Когда я поделилась с Лизель, она восхищенно кивнула:

– Если ты спрячешь письмо, она передаст его Ориону другим способом и обязательно сообщит, что ты не позволила родной матери с ним связаться.

Лизель считала, что я должна прочитать письмо Офелии сама, без Ориона, однако у меня не хватило духу; тогда Лизель предложила отдать письмо Ориону сейчас же – пусть покажет его мне, тогда я буду знать, что задумала Офелия. Но я и на это не решилась.

Орион не так физически измучился, как мама, но все еще был далек от нормы. Если бы ему дали волю, он бы круглые сутки сидел, прижавшись к поленнице за юртой, как гоблин, и воображал, что находится в Шоломанче. Мне надоело, и я стала перекладывать поленья, осыпая его жучками и корой и многозначительно намекая, что на зиму нам понадобится больше дров. Наконец Орион заговорил:

– Хочешь, я еще принесу?

– Это будет просто здорово, – любезно ответила я и вручила ему топор.

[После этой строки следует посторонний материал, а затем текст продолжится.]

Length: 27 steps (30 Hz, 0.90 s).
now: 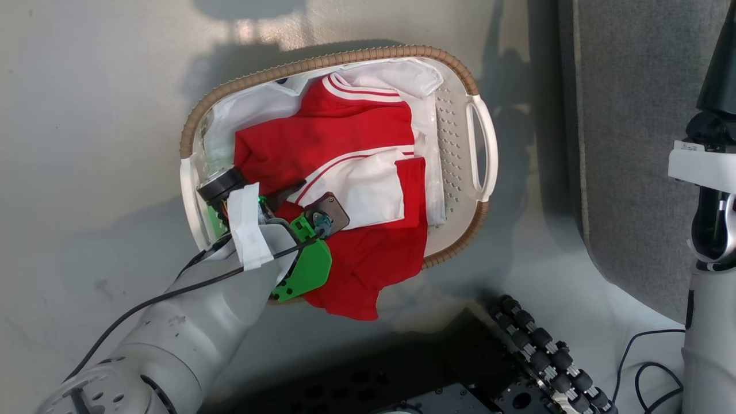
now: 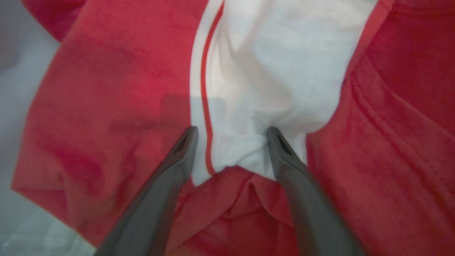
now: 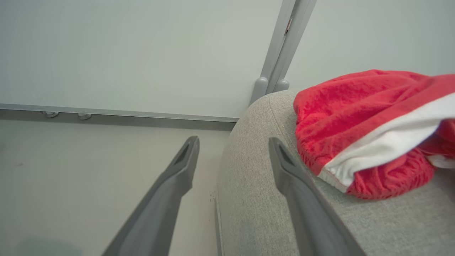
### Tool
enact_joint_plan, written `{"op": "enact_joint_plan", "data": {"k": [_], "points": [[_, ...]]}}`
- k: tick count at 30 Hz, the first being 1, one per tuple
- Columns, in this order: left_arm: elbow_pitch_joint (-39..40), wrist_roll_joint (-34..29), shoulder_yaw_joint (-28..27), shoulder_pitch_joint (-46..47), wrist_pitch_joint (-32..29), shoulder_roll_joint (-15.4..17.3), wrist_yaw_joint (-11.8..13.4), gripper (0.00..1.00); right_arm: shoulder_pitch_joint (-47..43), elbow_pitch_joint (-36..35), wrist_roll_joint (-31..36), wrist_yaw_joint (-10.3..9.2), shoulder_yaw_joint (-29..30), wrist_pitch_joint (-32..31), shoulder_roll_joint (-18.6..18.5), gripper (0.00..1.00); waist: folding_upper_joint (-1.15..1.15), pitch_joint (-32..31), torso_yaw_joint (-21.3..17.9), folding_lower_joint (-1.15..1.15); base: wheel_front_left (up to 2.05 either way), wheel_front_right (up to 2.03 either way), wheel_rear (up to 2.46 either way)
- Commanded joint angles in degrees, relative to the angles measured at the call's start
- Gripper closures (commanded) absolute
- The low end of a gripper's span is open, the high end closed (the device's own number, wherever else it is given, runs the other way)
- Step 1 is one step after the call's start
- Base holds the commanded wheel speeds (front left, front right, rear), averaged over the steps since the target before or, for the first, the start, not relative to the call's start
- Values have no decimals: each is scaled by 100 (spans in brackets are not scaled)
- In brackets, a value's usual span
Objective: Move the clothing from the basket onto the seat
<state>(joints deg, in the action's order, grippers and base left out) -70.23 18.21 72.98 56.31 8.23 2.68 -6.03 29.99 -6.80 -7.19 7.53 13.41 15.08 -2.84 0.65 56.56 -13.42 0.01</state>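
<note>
The clothing (image 1: 345, 138) lies heaped in the basket (image 1: 345, 57), which stands on the pale floor (image 1: 86, 144) just left of the seat (image 1: 632, 144). It is bright red, soft and slightly fuzzy, crumpled into loose folds. A cuff or hem with white stripes shows near the far rim, and a wide white panel edged by a thin red line lies folded across the middle. One red corner spills over the near rim and hangs down towards the floor. Beneath the red fabric, a thin white liner sheet (image 1: 253, 109) shows along the far and left sides of the basket.

The left arm reaches down into the near left part of the basket. Up close, the left gripper (image 2: 231, 133) stands with its jaws spread wide, not clenched. Its two dark fingertips sit against the fabric on either side of a puckered fold of the white panel, with red cloth all around.

The right gripper (image 3: 233, 142) is also released, its fingers apart and empty, hanging over the rounded edge of the grey seat (image 3: 256, 199). Another red garment (image 3: 355, 117) with a white band already rests on that cushion, bunched up just beside the right-hand finger.
</note>
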Motion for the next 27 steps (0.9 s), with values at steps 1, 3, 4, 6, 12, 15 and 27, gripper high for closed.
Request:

Он принес охапку искромсанных зеленых побегов вперемешку с кусками гнилого бревна, кишащего муравьями, и я едва успела его остановить, чтобы он не вывалил все это в общую кучу. Но с тех пор Орион в одиночку отправлялся в лес каждое утро – с моей точки зрения, это был явный признак улучшения, хотя мне больше не удалось добиться от него ни слова. Он возвращался, ел, сидя в сторонке, и ложился спать. Аадхья раздобыла длинную сучковатую палку и тыкала ею Лизель, когда у той возникало желание начать допрос – обычно не больше пяти раз за вечер.

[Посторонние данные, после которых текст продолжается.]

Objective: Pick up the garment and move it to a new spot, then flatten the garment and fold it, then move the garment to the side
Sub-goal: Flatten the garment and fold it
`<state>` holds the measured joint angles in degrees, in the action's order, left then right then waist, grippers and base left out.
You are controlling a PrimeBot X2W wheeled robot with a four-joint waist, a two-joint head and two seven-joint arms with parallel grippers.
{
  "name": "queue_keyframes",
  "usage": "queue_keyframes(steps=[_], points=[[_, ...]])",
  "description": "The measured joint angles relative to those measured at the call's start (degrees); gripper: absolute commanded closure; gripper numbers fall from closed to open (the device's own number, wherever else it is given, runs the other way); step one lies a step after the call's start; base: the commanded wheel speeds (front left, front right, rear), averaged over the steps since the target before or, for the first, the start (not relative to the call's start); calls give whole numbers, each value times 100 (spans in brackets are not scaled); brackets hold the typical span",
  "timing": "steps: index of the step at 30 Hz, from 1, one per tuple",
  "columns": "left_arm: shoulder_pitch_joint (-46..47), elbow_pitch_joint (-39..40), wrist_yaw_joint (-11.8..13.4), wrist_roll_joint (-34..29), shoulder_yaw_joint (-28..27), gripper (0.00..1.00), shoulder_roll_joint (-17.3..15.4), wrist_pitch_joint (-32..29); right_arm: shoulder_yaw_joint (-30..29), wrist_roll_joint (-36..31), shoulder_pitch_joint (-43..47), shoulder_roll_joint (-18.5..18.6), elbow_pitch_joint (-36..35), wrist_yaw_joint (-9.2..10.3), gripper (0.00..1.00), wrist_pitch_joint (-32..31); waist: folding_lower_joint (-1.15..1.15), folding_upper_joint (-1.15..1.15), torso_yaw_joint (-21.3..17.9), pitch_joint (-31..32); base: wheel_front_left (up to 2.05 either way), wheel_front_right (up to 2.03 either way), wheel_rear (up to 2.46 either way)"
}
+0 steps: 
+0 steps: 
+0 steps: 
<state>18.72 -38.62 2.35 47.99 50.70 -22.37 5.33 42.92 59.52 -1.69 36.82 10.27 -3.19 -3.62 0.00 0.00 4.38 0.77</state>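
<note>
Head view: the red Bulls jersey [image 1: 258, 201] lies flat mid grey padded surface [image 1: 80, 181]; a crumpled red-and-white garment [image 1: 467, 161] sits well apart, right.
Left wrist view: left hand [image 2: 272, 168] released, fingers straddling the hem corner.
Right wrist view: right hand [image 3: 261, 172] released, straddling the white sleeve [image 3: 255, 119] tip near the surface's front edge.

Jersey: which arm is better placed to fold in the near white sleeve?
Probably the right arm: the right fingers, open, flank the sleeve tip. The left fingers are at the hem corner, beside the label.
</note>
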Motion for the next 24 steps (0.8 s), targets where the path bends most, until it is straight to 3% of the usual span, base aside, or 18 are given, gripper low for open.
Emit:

Да, признаю, меня тоже регулярно ею тыкали. Мама, к сожалению, просыпалась, только чтобы поесть и сходить в туалет, иначе она бы оценила все, что я делала, – жила настоящим, от минуты к минуте, готовила еду, ложилась спать и не думала о будущем. Все это я ненавидела. Первую ночь мы провели на ковриках для йоги, а наутро Аадхья и Лизель отправились к администрации коммуны и сняли уютный туристический домик. Мы отдыхали и исцелялись после успешного завершения невероятной миссии. Но долго так продолжаться не могло. Рано или поздно Аадхья должна была вернуться к своей доброй, благоразумной, любящей семье и благоразумному здоровому будущему; Лизель ждали в Лондоне Элфи и тридцатилетний план, от которого она лишь ненадолго отклонилась. А я…

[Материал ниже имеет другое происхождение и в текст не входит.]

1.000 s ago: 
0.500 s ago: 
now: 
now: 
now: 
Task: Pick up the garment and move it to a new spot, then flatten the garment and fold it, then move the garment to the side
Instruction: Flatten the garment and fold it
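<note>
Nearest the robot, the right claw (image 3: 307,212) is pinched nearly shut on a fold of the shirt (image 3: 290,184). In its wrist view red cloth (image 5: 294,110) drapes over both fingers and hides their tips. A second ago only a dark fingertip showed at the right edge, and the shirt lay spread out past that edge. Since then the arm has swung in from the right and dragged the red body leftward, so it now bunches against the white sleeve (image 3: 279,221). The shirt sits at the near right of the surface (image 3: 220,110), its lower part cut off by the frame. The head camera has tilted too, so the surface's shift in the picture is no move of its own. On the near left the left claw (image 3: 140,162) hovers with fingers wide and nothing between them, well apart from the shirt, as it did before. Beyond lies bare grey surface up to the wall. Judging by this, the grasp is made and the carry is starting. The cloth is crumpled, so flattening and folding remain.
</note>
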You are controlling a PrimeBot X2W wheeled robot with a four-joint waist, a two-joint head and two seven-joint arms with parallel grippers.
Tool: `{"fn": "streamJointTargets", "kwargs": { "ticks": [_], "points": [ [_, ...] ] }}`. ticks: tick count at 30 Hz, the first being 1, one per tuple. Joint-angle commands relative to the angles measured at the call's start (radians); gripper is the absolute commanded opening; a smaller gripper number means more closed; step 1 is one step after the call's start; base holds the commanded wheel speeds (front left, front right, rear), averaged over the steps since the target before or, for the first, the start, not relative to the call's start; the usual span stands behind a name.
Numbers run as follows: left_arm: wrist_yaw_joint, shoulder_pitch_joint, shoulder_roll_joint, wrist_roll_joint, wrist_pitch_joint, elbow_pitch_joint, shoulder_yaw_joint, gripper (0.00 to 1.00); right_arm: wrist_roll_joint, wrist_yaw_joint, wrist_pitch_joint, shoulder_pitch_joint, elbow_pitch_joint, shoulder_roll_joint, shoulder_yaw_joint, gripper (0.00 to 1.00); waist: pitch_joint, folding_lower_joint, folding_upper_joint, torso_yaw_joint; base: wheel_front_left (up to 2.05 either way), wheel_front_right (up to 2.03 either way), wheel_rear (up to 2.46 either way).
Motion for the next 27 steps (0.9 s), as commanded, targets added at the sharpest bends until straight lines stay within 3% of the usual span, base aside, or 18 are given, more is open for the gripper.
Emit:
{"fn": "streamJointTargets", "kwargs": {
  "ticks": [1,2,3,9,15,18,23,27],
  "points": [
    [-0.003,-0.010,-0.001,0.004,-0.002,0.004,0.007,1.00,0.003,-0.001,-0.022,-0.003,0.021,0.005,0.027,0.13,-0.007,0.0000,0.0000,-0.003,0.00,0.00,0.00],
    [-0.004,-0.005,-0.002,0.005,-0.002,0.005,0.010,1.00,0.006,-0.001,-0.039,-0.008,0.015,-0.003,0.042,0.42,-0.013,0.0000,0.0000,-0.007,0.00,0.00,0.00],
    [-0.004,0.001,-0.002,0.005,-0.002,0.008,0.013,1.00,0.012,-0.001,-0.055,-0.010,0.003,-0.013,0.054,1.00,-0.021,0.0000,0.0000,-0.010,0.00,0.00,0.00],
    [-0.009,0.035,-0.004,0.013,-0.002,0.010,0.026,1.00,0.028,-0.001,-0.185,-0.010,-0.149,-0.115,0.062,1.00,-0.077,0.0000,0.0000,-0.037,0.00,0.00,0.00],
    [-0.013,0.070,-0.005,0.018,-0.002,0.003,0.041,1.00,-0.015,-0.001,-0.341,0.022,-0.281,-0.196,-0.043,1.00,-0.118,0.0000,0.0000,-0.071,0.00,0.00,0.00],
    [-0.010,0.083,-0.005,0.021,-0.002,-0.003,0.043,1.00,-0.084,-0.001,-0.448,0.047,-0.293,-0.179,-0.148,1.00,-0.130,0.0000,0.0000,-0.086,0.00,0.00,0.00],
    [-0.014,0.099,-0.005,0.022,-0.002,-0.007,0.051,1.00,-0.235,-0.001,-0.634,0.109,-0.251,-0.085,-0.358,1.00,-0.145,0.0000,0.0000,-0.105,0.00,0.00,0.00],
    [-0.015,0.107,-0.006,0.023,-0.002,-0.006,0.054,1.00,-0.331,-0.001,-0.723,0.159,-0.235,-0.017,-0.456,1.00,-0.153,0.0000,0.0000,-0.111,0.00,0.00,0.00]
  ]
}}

Передо мной зияла пустота. У меня не было исходной, на которую я могла бы вернуться.

Я могла создать ее с нуля. Взять шкатулку, стоящую на мамином рабочем столе, и достать сутры. Сказать им, что скоро мы примемся за дело и будем осуществлять наш великий проект. Или копить вооружение, если я хотела вернуться в Нью-Йорк и вступить в схватку с Офелией. По крайней мере, теоретически. Вряд ли этот план прошел бы мимо внимания мамы, если бы я за него взялась. Но я могла хотя бы попытаться.